Exhibition
As if a line
9 May 2025 – 14 Jun 2025
Regular hours
- Friday
- 11:00 – 18:00
- Saturday
- 11:00 – 18:00
- Tuesday
- 11:00 – 18:00
- Wednesday
- 11:00 – 18:00
- Thursday
- 11:00 – 18:00
Address
- 246 East 5th Street
- New York
New York - 10003
- United States
About
Rachael Bos, Gina Fischli, Lizzy Gabay, Max Guy, Anne Hayden Stevens, Paula Kamps, Nour Malas, Abbey Muza, Katharina Schilling, Oda Iselin Sønderland, Jill Tate, Noelia Towers, Alix Vernet, Claude Viallat, Jack Whitten
The nontraditional ethos of Slip House is part and parcel of the space’s history and mythos: nineteenth-century carriage house, turn-of-the-millenium barbershop, and newly-transformed exhibition space. In As if a line, works presented on the ground floor demonstrate a preoccupation with line and the grid, crossing the modernist and metaphysical. The second floor gathers artists working in gestural abstraction as well as those that incorporate a figurative dimension. Alliances manifest along the way, establishing a system of interconnected notions and aesthetic principles.
Entering the space, viewers meet line-driven images that negotiate repetition and visuoperceptual boundaries. Works by Katharina Schilling and Abbey Muza wax and wane between abstract foundations and realistic leanings, as the artists explore space and subjectivity through references to medieval manuscripts and iterating flexible spatial relationships. Gina Fischli’s updates to Joseph Albers’s “Homage to the Square” replaces the original palettes with glittery hyper pigments. The work of Claude Viallat is sympathetic to this framework, as repeated motifs and an emphasis on color evince the artist’s investment in measured impulsivity. Max Guy’s multimedia approach makes use of multiform debris and personal ephemera, which serves as raw material for poetic explorations of urbanity and literature. This discrete filtration system is counterbalanced by a 1969 painting by Jack Whitten. The work on paper demonstrates Whitten’s entanglement with color and line, navigating his effort to “photograph my thoughts.”
On the top floor, one finds works by artists that champion the representational format alongside gesture-driven interventions. For instance, one sees the contours of building exteriors and other architectural aspects reprogrammed within Alix Vernet’s sculptural output. Elsewhere, Oda Iselin Sønderland, rooted squarely in the figurative, brushes up against Norse folklore and intrapsychic matter en route to her depictions of a largely paracosmic world.
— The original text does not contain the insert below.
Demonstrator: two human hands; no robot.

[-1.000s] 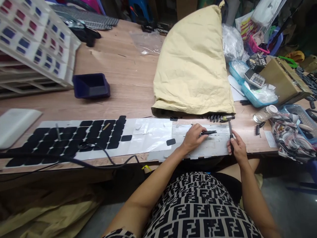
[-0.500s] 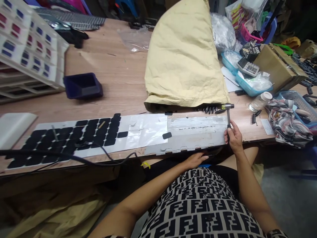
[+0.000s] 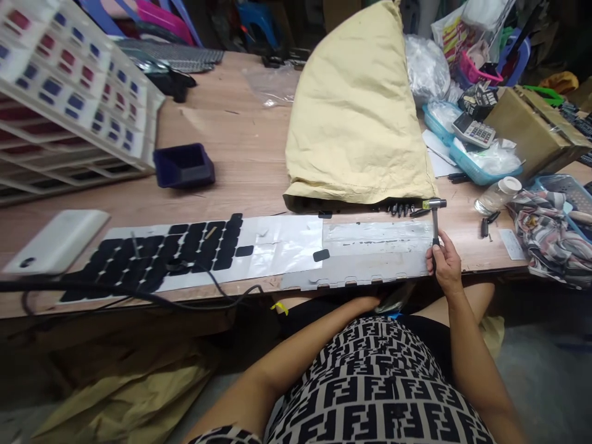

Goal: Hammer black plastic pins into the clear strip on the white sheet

Paula Kamps likewise slips into surreality, though her image-making process is set between drawing and watercolor. Through the hybrid technique, and the occasional foray into airbrushing, she negotiates the frequencies of pigments and interstitial spaces. In Nour Malas’s work, slippages between effusive brushwork and suggestive forms are all caught within the territory of abstraction.
Working across sculpture, painting, drawing, and the like, these artists all operate under markedly different conditions. Yet, a certain tether to the possibility of a line is counterbalanced with the desire to illustrate reality through discrete visual languages. The coordination of the two allows for fissured thresholds and potential alliances, where gesture and architected space can blur into one another.